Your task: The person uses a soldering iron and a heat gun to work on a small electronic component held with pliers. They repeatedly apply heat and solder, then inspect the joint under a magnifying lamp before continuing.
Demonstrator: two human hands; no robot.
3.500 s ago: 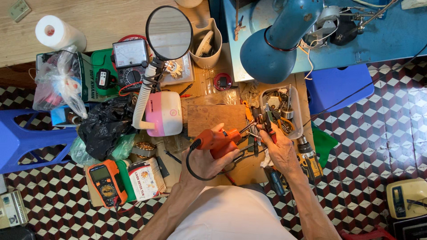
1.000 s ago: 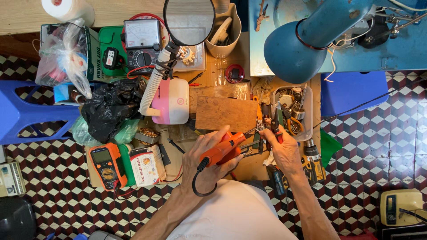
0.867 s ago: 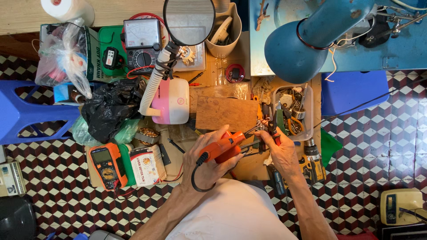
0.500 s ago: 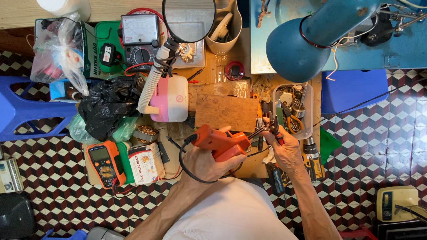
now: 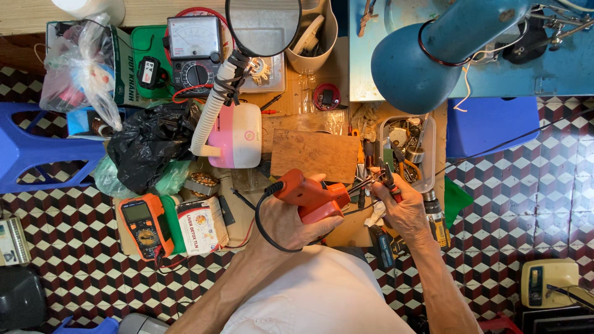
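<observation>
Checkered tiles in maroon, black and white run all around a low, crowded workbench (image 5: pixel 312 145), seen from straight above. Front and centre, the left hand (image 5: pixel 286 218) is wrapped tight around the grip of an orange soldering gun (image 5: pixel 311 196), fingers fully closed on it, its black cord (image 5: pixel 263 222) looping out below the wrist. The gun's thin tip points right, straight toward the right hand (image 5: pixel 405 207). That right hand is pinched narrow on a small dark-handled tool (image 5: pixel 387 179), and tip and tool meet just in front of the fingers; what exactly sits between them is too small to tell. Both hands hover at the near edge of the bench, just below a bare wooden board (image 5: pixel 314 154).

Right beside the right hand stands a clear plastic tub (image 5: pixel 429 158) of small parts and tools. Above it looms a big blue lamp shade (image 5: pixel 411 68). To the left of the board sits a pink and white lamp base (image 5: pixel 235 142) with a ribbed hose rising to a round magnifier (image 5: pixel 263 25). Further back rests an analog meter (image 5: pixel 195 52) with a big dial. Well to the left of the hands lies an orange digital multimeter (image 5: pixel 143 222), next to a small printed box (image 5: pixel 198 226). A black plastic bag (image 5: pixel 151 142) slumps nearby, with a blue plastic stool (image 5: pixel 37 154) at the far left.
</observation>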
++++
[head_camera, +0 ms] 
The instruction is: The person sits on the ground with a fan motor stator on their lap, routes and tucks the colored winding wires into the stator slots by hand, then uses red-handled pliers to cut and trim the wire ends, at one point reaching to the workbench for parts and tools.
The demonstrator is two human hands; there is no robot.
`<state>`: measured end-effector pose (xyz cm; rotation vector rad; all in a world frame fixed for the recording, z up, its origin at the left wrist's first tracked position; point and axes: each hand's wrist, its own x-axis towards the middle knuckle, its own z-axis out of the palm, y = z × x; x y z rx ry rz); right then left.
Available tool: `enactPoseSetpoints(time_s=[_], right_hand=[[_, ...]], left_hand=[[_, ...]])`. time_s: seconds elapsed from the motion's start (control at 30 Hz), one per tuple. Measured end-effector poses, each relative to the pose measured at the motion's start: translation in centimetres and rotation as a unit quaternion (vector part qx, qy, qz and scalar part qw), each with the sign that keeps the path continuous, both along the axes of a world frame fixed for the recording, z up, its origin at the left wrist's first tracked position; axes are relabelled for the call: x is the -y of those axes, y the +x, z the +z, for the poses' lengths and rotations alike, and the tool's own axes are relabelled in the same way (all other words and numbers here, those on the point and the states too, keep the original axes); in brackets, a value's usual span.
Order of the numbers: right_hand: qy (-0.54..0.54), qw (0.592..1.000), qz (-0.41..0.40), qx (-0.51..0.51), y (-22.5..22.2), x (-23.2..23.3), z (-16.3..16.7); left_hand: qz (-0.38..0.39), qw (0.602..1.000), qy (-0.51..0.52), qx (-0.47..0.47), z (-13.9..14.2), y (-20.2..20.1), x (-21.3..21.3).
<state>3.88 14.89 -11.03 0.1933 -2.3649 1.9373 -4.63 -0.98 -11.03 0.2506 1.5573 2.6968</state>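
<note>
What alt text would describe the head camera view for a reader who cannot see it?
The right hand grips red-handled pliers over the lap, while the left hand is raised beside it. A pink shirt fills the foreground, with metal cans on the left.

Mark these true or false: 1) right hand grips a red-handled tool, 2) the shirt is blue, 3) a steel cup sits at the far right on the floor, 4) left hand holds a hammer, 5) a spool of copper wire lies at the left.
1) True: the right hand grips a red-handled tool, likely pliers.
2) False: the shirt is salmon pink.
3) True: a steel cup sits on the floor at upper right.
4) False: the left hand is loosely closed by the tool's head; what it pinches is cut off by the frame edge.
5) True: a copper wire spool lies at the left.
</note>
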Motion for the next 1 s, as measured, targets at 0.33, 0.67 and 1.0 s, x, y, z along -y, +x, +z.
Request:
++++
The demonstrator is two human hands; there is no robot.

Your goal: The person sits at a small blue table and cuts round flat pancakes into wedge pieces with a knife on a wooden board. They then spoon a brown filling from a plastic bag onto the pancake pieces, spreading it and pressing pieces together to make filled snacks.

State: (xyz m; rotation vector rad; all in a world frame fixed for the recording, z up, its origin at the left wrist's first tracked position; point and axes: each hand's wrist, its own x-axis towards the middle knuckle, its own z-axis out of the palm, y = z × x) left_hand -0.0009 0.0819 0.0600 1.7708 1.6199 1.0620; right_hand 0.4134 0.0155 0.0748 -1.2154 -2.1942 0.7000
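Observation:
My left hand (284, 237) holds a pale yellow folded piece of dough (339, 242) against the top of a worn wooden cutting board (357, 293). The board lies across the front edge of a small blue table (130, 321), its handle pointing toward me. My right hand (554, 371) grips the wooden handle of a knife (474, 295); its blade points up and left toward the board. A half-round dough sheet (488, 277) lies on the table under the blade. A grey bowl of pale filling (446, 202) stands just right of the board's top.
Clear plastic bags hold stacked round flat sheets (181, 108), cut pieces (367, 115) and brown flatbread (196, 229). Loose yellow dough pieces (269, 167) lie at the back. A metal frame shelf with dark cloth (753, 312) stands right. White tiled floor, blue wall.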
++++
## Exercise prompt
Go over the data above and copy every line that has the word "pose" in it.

## Written response
`<state>`: measured end-effector pose (xyz cm; rotation vector rad; all in a world frame fixed for the recording, z up, its origin at the left wrist's first tracked position; point and axes: each hand's wrist, its own x-axis towards the middle knuckle, its own z-axis out of the palm, y = z × x; x y z rx ry rz); right then left.
Available tool: `enactPoseSetpoints(time_s=[_], right_hand=[[_, ...]], left_hand=[[_, ...]])`. time_s: seconds elapsed from the motion's start (control at 30 Hz), one per tuple. Measured end-effector poses, each relative to the pose measured at the motion's start: translation in centimetres and rotation as a unit quaternion (vector part qx, qy, qz and scalar part qw), each with the sign that keeps the path continuous, both along the axes of a world frame fixed for the recording, z up, its origin at the left wrist's first tracked position; axes are relabelled for the call: x is the -y of those axes, y the +x, z the +z, for the poses' lengths and rotations alike, and the tool's own axes are relabelled in the same way (all other words and numbers here, those on the point and the states too, keep the original axes); in brackets, a value's usual span.

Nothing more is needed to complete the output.